Total RNA was isolated by the Trizol method (Life Technologies, Gaithersburg, MD) from STC-1, GLUTag, primary intestinal cell cultures, or rat intestine. RNA was electrophoresed on a 1.2% formaldehyde agarose gel, transferred to Hybond-N plus, and hybridized to 32P-labeled glucagon cDNA probes as described (26,27).

RT-PCR.

Semiquantitative RT-PCR was used to determine expression levels of Cdx-2/3, Pax-6, and proglucagon according to the protocol from Clontech (Palo Alto, CA). The following primers were used for PCR amplification: 5′-AAGAGTGGCGACTCCAGAAGTTG-3′ and 5′-ACCACACCTGTATCCTTGCTTCAG-3′ for Pax-6; 5′-AGCTTCAGTCCCACAAGGCAGAAT-3′ and 5′-GGCCGCAGGAGATGTTGTGAAGAT-3′ for proglucagon; 5′-ATGTACGTGAGCTACCTTCTGGAC-3′ and 5′-GGAGCCACCATTGAGGCCGTGGGC-3′ for Cdx-2/3; 5′-CATGACCACAGTCCATGCCATC-3′ and 5′-CACCCTGTTGCTGTAGCCATATTC-3′ for the control transcript GAPDH. A forward primer 5′-GTGTGTACTTGTGGAGCACTGCCC-3′ priming within intron-B sequences of mouse proglucagon gene and a reverse primer 5′-CGGTTCCTCTTGGTGTTCATCAACC-3′ locating in the exon-3 were used in RT-PCR to quantitate newly synthesized proglucagon primary RNA transcripts in GLUTag cells transduced with Ad-βgal or Ad-Cdx-2/3-HD. For RT-PCR experiments shown in Fig. 5, specific primers were designed to amplify cDNA fragments of 297 and 545 bp for Cdx-2/3 and Pax-6, respectively. Semiquantitative measurements of newly synthesized proglucagon primary RNA were obtained by RT-PCR studies. Total RNA (2.5 μg) was digested with 10 units of RNase-free DNase at 37°C for 1 h. After heat inactivation of DNase at 95°C for 10 min, RNA was reverse transcribed with random hexamers in the presence of reverse transcriptase (RT+) or absence of reverse transcriptase (RT−). The resultant cDNA was amplified using Tag polymerase (44).
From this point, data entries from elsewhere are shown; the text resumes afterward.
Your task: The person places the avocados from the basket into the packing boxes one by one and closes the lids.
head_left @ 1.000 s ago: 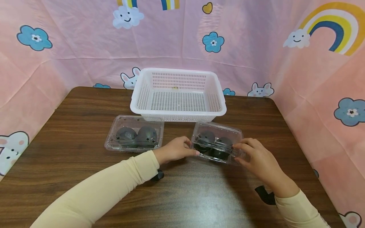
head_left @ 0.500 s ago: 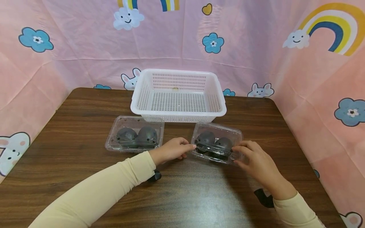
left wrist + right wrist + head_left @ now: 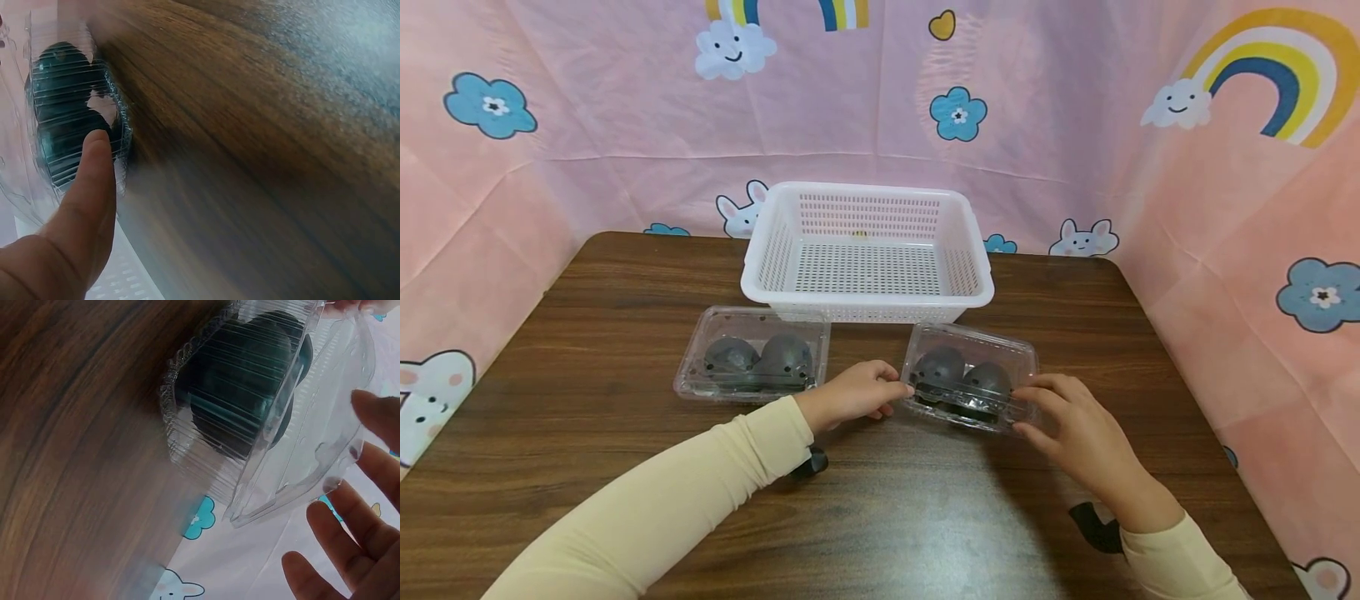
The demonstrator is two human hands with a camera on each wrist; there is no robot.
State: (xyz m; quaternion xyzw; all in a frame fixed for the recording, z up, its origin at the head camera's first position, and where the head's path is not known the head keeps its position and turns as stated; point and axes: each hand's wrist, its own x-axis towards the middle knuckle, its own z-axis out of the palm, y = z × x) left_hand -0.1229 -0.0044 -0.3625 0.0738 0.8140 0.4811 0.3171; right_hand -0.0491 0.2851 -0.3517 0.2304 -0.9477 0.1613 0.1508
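Note:
A clear plastic clamshell box [image 3: 970, 379] with two dark round items inside lies on the brown table [image 3: 625, 350], right of centre. My left hand [image 3: 857, 392] touches its left end; in the left wrist view one straight finger [image 3: 94, 169] lies against the ribbed box wall [image 3: 69, 119]. My right hand [image 3: 1067, 417] is at the box's right end. In the right wrist view its fingers [image 3: 375, 419] are spread and fairly straight beside the lid edge of the box [image 3: 244, 394], whose lid stands slightly ajar.
A second clear clamshell box [image 3: 752, 354] with two dark round items lies to the left. Behind both stands a white perforated basket [image 3: 865, 296] with nothing in it. Pink patterned cloth walls in the table on three sides.
The right clamshell box, tilted a second ago, now lies lower and flatter on the table. Both hands stayed at its ends, and the right fingers have loosened.

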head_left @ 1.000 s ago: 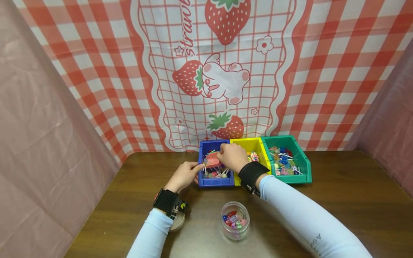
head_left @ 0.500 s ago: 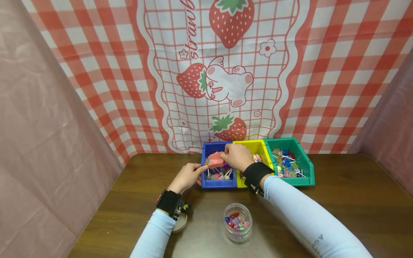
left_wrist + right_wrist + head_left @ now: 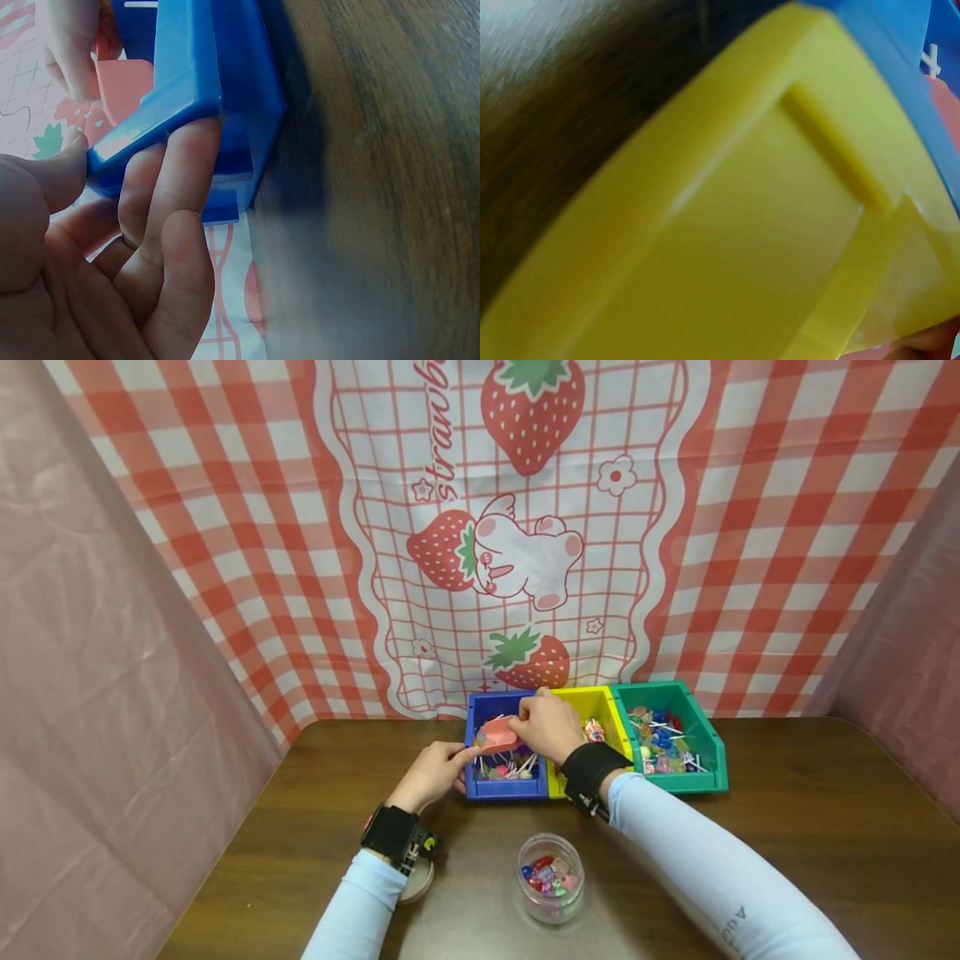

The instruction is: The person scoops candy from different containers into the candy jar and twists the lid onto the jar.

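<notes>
Pink scoop (image 3: 498, 735): hovering over the blue bin (image 3: 504, 787), above its lollipops.
Right hand (image 3: 549, 725): grasping the scoop's handle end.
Left hand (image 3: 432, 772): pinching the blue bin's left front corner.
Clear jar (image 3: 551, 877): sitting on the table (image 3: 787, 827) nearer the person, holding sweets.

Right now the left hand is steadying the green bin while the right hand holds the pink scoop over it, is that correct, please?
Not quite: the left hand grips the blue bin, not a green one, as the head view shows. The right hand does hold the pink scoop over it.
</notes>
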`<state>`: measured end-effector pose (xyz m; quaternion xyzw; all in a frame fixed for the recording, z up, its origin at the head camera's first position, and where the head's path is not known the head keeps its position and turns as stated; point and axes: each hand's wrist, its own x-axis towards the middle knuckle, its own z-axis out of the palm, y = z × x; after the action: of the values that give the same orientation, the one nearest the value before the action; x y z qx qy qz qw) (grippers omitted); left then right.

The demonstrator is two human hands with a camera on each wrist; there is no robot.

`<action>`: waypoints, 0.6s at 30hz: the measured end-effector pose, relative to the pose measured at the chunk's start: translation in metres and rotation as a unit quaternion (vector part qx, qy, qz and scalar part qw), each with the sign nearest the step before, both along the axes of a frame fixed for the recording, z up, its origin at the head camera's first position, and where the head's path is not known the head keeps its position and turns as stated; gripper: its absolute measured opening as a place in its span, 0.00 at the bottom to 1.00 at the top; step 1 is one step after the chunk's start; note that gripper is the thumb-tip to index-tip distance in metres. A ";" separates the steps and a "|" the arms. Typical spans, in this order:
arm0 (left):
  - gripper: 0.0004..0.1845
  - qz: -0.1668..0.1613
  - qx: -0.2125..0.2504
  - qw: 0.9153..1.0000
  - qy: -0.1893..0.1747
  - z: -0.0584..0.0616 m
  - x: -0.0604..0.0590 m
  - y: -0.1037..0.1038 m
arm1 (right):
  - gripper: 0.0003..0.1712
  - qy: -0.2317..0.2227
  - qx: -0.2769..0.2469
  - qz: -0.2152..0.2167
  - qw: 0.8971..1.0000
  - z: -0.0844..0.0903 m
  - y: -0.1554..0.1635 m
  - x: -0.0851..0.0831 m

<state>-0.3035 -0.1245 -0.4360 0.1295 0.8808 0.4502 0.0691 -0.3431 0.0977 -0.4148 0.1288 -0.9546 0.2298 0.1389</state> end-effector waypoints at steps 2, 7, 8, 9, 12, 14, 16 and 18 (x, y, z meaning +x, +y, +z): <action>0.21 0.000 -0.002 1.000 0.000 -0.001 0.000 0.000 | 0.19 -0.001 -0.005 0.001 1.000 -0.001 -0.001 0.001; 0.21 0.001 0.001 1.000 -0.006 -0.001 0.000 0.000 | 0.21 -0.019 -0.042 -0.004 0.999 -0.003 0.003 -0.003; 0.21 0.001 0.002 1.000 -0.007 -0.001 0.000 0.000 | 0.22 -0.023 -0.048 -0.004 0.999 -0.002 0.004 -0.004; 0.21 0.000 0.002 1.000 -0.007 -0.001 0.000 0.000 | 0.22 -0.025 -0.051 -0.004 0.998 -0.002 0.004 -0.005; 0.21 0.001 0.001 1.000 -0.007 -0.001 0.001 0.000 | 0.23 -0.029 -0.057 -0.003 0.998 -0.003 0.005 -0.007; 0.21 0.002 0.002 1.000 -0.007 -0.001 0.001 0.000 | 0.23 -0.023 -0.060 -0.002 0.998 -0.004 0.007 -0.008; 0.21 0.003 0.003 1.000 -0.008 -0.001 0.001 0.000 | 0.24 -0.021 -0.070 0.000 0.997 -0.007 0.009 -0.009; 0.21 0.004 0.002 1.000 -0.006 -0.002 0.001 0.000 | 0.23 -0.019 -0.084 0.005 0.996 -0.010 0.011 -0.009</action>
<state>-0.3029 -0.1249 -0.4378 0.1235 0.8800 0.4529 0.0721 -0.3522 0.1088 -0.4246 0.1171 -0.9336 0.3126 0.1300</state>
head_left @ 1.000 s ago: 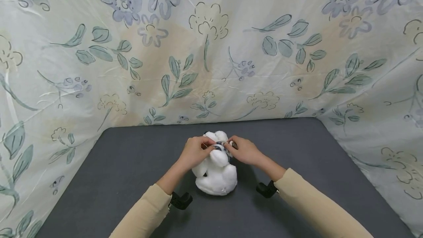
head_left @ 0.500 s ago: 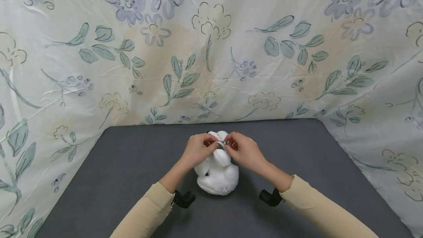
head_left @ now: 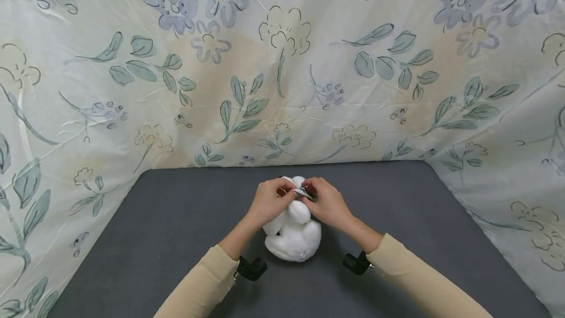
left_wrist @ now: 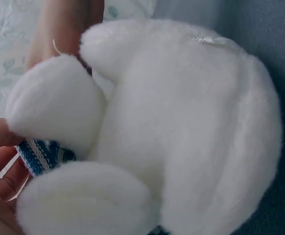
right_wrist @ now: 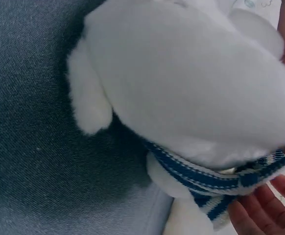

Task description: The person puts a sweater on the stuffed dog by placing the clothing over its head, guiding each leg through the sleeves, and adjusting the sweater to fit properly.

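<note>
Both hands [head_left: 300,202] pinch the striped scarf [right_wrist: 216,183] at the white plush toy's [head_left: 293,237] neck on the bench [head_left: 154,239]; tying needs steady, even tension

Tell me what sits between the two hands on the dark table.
In the head view, a white plush toy lies between the left hand and right hand; both pinch its blue-and-white striped scarf.

I'm scanning for lettering and finding none I can read: the plush toy [head_left: 293,232] shows no legible tag, and its striped scarf [right_wrist: 216,183] and the floral sheet [head_left: 282,63] carry only patterns.
</note>
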Demonstrator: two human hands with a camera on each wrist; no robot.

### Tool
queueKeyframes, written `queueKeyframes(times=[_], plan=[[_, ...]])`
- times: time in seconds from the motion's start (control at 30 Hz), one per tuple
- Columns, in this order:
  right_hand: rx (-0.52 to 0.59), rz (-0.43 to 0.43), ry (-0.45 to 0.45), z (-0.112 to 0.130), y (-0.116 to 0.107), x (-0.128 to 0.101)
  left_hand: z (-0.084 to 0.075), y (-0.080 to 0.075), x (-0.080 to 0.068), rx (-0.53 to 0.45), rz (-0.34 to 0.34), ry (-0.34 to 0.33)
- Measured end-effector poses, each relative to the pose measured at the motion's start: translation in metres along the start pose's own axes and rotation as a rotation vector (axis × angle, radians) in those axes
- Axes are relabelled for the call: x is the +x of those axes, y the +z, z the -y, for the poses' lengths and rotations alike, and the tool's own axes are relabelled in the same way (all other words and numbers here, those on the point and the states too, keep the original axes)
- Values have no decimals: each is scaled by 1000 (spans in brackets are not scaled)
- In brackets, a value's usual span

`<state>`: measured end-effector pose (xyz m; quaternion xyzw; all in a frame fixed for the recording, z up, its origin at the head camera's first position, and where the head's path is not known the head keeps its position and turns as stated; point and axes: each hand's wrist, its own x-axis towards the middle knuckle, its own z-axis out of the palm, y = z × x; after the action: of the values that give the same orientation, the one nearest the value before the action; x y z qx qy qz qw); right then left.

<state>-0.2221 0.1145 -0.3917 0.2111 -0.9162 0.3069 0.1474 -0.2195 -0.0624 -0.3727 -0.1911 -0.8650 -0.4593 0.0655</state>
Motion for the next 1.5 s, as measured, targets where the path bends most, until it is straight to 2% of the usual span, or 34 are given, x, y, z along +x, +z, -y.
queueKeyframes(times=[0.23,0.4,0.57,0.77,0.87,0.93,1.1,1.17,1.33,1.5], plan=[[14,-14,-12,-10,7,1,1,4,-2,9,-6,-6],[88,38,-2,-14,6,1,3,2,-4,13,9,-26],[155,83,18,-12,2,1,5,-7,-8,-17,50,-29],[164,89,41,-10,-1,0,8,-18,-15,-25,170,60],[164,67,29,-7,-4,0,11,-19,-18,30,209,117],[163,52,-7,-4,-7,0,11,-19,-19,78,183,148],[179,36,-99,5,-11,-2,7,-14,-19,181,56,186],[183,33,-113,9,-13,-3,7,-11,-18,205,37,202],[163,16,-159,15,-15,-4,8,-4,-16,210,66,234],[126,-7,-222,16,-15,-8,5,-1,-14,203,138,252]])
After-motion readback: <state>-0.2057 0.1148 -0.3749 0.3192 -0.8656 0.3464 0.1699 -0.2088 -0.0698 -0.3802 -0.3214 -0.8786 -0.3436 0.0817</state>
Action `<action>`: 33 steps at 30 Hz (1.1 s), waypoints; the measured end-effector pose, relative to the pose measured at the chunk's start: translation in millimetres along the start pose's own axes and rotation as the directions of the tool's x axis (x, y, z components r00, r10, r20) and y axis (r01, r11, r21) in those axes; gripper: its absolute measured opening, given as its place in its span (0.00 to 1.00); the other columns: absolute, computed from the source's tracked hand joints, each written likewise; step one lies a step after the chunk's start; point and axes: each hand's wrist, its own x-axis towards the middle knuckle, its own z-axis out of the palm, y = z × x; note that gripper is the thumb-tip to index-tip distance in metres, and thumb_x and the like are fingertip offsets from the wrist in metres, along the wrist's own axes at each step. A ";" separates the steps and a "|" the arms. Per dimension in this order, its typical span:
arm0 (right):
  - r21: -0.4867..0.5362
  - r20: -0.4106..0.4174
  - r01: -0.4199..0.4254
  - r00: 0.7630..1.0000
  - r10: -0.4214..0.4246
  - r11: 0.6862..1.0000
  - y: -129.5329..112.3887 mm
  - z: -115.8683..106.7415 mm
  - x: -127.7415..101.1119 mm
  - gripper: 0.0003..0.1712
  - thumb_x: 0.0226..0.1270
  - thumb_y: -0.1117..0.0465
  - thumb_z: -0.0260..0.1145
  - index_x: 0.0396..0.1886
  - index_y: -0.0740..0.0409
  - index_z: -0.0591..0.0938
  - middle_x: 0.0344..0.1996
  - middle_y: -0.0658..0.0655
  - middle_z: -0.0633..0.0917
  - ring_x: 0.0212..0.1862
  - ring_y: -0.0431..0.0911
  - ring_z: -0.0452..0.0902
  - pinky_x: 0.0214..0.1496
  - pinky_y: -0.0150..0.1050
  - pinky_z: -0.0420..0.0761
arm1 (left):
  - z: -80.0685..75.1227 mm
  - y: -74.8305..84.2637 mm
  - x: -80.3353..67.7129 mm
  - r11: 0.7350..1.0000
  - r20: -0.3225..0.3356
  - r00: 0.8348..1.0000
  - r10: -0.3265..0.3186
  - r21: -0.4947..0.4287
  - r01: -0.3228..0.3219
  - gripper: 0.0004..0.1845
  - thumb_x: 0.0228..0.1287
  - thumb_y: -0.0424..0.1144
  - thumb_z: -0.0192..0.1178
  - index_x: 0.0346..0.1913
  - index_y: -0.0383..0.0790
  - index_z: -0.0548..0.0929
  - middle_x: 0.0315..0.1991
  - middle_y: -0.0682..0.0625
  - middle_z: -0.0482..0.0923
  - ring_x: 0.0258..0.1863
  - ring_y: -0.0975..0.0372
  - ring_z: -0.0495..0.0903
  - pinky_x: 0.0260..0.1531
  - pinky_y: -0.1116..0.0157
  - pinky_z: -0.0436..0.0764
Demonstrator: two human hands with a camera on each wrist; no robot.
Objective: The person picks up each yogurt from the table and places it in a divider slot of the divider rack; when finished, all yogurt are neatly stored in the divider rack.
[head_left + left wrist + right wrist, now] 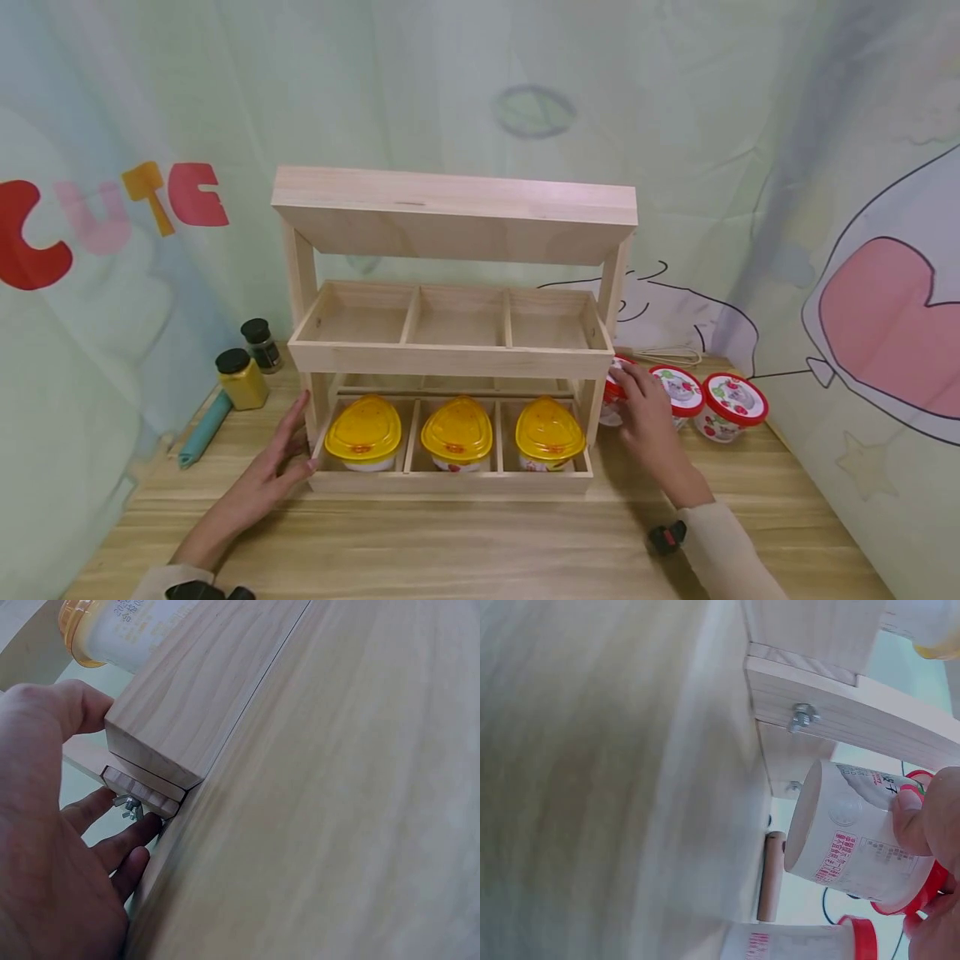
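The spread left hand [258,483] touches the two-tier wooden rack [453,360]; the right hand [652,423] grips a red-lidded cup [847,825], which sideways drift could knock against the rack.

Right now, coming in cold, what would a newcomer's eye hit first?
Three yellow-lidded tubs, side by side in the lower tray of the wooden rack. Next, the red-lidded tubs to the rack's right, one gripped by the right hand. Also the big pink heart at far right.
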 end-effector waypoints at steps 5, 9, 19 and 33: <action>0.007 -0.044 -0.009 0.999 0.010 1.000 -2.1 -8.6 1.2 0.36 0.56 0.84 0.70 0.67 0.68 0.80 0.66 0.76 0.80 0.65 0.74 0.73 0.68 0.74 0.73 | -0.3 -0.1 -0.4 1.000 0.001 1.000 -0.012 0.013 0.012 0.55 0.72 0.28 0.64 0.89 0.49 0.40 0.78 0.21 0.60 0.61 0.86 0.70 0.56 0.77 0.75; 0.004 -0.086 -0.005 0.996 0.005 1.000 -3.3 -17.4 2.8 0.36 0.55 0.85 0.70 0.66 0.68 0.80 0.65 0.76 0.80 0.65 0.74 0.74 0.67 0.74 0.75 | -0.6 0.3 -0.7 1.000 0.002 1.000 -0.016 0.015 0.016 0.55 0.72 0.28 0.64 0.89 0.49 0.40 0.79 0.21 0.60 0.61 0.86 0.71 0.56 0.78 0.75; 0.004 -0.096 -0.065 0.993 0.065 0.998 -13.0 -50.1 7.6 0.39 0.57 0.84 0.72 0.70 0.62 0.78 0.70 0.72 0.77 0.71 0.71 0.70 0.68 0.75 0.75 | -1.4 0.6 -0.3 0.999 0.013 0.999 -0.044 0.027 0.044 0.55 0.74 0.30 0.64 0.89 0.51 0.39 0.80 0.22 0.58 0.61 0.83 0.72 0.56 0.75 0.76; -0.029 -0.164 -0.032 0.986 0.027 0.999 -31.4 -83.1 16.5 0.41 0.56 0.85 0.73 0.71 0.63 0.78 0.71 0.70 0.77 0.74 0.68 0.68 0.58 0.73 0.82 | -0.4 0.2 -0.7 1.000 0.007 1.000 -0.020 0.021 0.020 0.54 0.73 0.28 0.64 0.89 0.50 0.40 0.79 0.22 0.60 0.61 0.85 0.71 0.55 0.76 0.77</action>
Electrophoretic mobility shift assays.

After adenoviral transduction, STC-1 or GLUTag cells were grown for an additional 24 h and nuclear proteins were isolated as described (17). Synthetic oligonucleotides corresponding to rat proglucagon promoter G1 or G3 sequences (10) were end-labeled with 32P-ATP by T4 kinase, purified by G25 spin column (Pharmacia, Montreal, PQ), and incubated with 2–4 μg nuclear proteins. The reaction mixes were loaded onto a 5% nondenaturing polyacrylamide gel, and, after electrophoresis, the gel was exposed to X-ray film for 16–24 h.

In vivo infusion of Ad-Pax-6 and Ad-βgal into rat colon.

A solution of ∼1 × 1012 virions of either Ad-Pax-6 or Ad-βgal was infused into the large colon of Wistar rats via a modified rectal approach developed in our laboratory. Briefly, animals were fasted for 48 and 16 h before viral infusion, and colonic fecal material was completely cleansed by feeding animals with GoLytely solution (Baxter, Mississauga, ON), followed by three additional bowel irrigations with PBS buffer. To disrupt intestinal mucous, a mucolytic agent, acetylcysteine, was introduced into the rectum and maintained for 30 min before viral infusion. After being mildly sedated with halothane, animals were infused with a viral solution via the rectum by using a 10-cm modified gavage and were kept in the Trendelenburg position for at least 30 min to enhance transduction of adenoviruses into the large intestine. Because the rapid turnover of intestinal epithelium may result in diminished Pax-6 expression in newly formed epithelial cells, animals were killed on day 3 after the viral infusion. The entire colon was excised, cleaned, quickly frozen in liquid nitrogen, ground into fine powder, and used for RNA isolation.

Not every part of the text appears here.